Your task: An answer that reproduces all the entries exactly is what is needed.

[Dataset records]

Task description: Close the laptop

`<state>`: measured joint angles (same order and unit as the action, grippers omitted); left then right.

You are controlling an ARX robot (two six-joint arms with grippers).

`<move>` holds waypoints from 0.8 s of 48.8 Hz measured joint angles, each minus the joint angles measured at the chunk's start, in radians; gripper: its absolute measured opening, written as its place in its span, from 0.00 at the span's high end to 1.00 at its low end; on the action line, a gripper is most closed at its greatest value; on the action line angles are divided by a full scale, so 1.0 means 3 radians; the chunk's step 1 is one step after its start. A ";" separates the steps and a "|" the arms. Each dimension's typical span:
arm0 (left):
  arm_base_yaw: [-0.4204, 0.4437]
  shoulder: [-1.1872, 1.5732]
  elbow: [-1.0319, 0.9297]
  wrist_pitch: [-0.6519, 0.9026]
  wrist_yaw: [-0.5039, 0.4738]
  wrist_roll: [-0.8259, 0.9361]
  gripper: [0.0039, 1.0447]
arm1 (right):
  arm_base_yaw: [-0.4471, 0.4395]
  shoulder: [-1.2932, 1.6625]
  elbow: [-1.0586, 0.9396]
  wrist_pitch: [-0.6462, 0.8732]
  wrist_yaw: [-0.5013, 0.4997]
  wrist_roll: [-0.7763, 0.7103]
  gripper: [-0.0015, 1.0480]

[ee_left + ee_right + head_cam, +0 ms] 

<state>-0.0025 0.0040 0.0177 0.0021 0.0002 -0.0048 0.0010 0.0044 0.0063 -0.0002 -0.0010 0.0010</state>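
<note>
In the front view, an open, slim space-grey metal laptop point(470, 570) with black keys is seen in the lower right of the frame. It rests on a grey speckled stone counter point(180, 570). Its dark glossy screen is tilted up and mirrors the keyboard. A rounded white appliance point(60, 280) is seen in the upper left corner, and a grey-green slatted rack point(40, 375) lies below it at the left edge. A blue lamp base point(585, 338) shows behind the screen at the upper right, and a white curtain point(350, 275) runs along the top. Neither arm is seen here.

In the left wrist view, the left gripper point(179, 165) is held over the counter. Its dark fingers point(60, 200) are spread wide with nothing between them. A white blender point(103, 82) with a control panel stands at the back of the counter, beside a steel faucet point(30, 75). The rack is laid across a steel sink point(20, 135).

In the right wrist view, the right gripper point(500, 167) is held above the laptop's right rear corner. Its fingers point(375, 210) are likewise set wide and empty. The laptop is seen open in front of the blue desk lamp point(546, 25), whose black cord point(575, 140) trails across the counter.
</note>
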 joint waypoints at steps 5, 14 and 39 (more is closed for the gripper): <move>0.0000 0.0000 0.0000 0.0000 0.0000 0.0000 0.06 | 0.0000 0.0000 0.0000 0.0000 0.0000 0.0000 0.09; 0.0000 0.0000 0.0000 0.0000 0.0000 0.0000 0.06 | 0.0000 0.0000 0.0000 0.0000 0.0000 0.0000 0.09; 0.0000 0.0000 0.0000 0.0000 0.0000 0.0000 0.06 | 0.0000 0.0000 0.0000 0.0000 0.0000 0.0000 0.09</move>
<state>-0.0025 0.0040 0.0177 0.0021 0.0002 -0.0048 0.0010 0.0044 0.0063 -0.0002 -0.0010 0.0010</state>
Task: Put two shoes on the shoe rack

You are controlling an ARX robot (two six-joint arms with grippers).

Written response:
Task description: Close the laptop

`<state>`: measured joint angles (same order and unit as the action, grippers omitted); left then right.

You are controlling an ARX robot (two six-joint arms with grippers).

`<move>` holds waypoints from 0.8 s of 48.8 Hz measured joint angles, each minus the joint angles measured at the chunk's start, in radians; gripper: its absolute measured opening, written as its place in its span, from 0.00 at the span's high end to 1.00 at its low end; on the action line, a gripper is most closed at its greatest value; on the action line angles are divided by a full scale, so 1.0 means 3 radians; the chunk's step 1 is one step after its start. A ";" separates the steps and a "|" the arms. Each dimension's typical span:
arm0 (left):
  arm_base_yaw: [-0.4204, 0.4437]
  shoulder: [-1.1872, 1.5732]
  elbow: [-1.0319, 0.9297]
  wrist_pitch: [-0.6519, 0.9026]
  wrist_yaw: [-0.5039, 0.4738]
  wrist_roll: [-0.8259, 0.9361]
  gripper: [0.0039, 1.0447]
arm1 (right):
  arm_base_yaw: [-0.4471, 0.4395]
  shoulder: [-1.2932, 1.6625]
  elbow: [-1.0586, 0.9396]
  wrist_pitch: [-0.6462, 0.8732]
  wrist_yaw: [-0.5013, 0.4997]
  wrist_roll: [-0.7763, 0.7103]
  gripper: [-0.0015, 1.0480]

[ee_left + ee_right + head_cam, +0 ms] 

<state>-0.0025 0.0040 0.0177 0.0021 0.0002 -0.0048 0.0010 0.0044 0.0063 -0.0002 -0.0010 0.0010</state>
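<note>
In the front view, an open, slim space-grey metal laptop point(470, 570) with black keys is seen in the lower right of the frame. It rests on a grey speckled stone counter point(180, 570). Its dark glossy screen is tilted up and mirrors the keyboard. A rounded white appliance point(60, 280) is seen in the upper left corner, and a grey-green slatted rack point(40, 375) lies below it at the left edge. A blue lamp base point(585, 338) shows behind the screen at the upper right, and a white curtain point(350, 275) runs along the top. Neither arm is seen here.

In the left wrist view, the left gripper point(179, 165) is held over the counter. Its dark fingers point(60, 200) are spread wide with nothing between them. A white blender point(103, 82) with a control panel stands at the back of the counter, beside a steel faucet point(30, 75). The rack is laid across a steel sink point(20, 135).

In the right wrist view, the right gripper point(500, 167) is held above the laptop's right rear corner. Its fingers point(375, 210) are likewise set wide and empty. The laptop is seen open in front of the blue desk lamp point(546, 25), whose black cord point(575, 140) trails across the counter.
</note>
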 joint waypoints at steps 5, 14 and 39 (more is closed for the gripper): <move>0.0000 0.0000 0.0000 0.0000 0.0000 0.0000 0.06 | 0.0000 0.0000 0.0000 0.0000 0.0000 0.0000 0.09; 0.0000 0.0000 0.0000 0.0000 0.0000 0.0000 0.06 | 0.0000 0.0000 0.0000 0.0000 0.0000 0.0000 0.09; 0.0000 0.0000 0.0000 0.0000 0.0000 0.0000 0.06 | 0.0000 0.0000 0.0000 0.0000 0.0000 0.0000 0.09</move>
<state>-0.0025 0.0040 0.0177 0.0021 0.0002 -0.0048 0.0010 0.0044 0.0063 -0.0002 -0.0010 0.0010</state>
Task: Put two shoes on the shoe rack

You are controlling an ARX robot (two six-joint arms with grippers).

What precedes this is the full answer.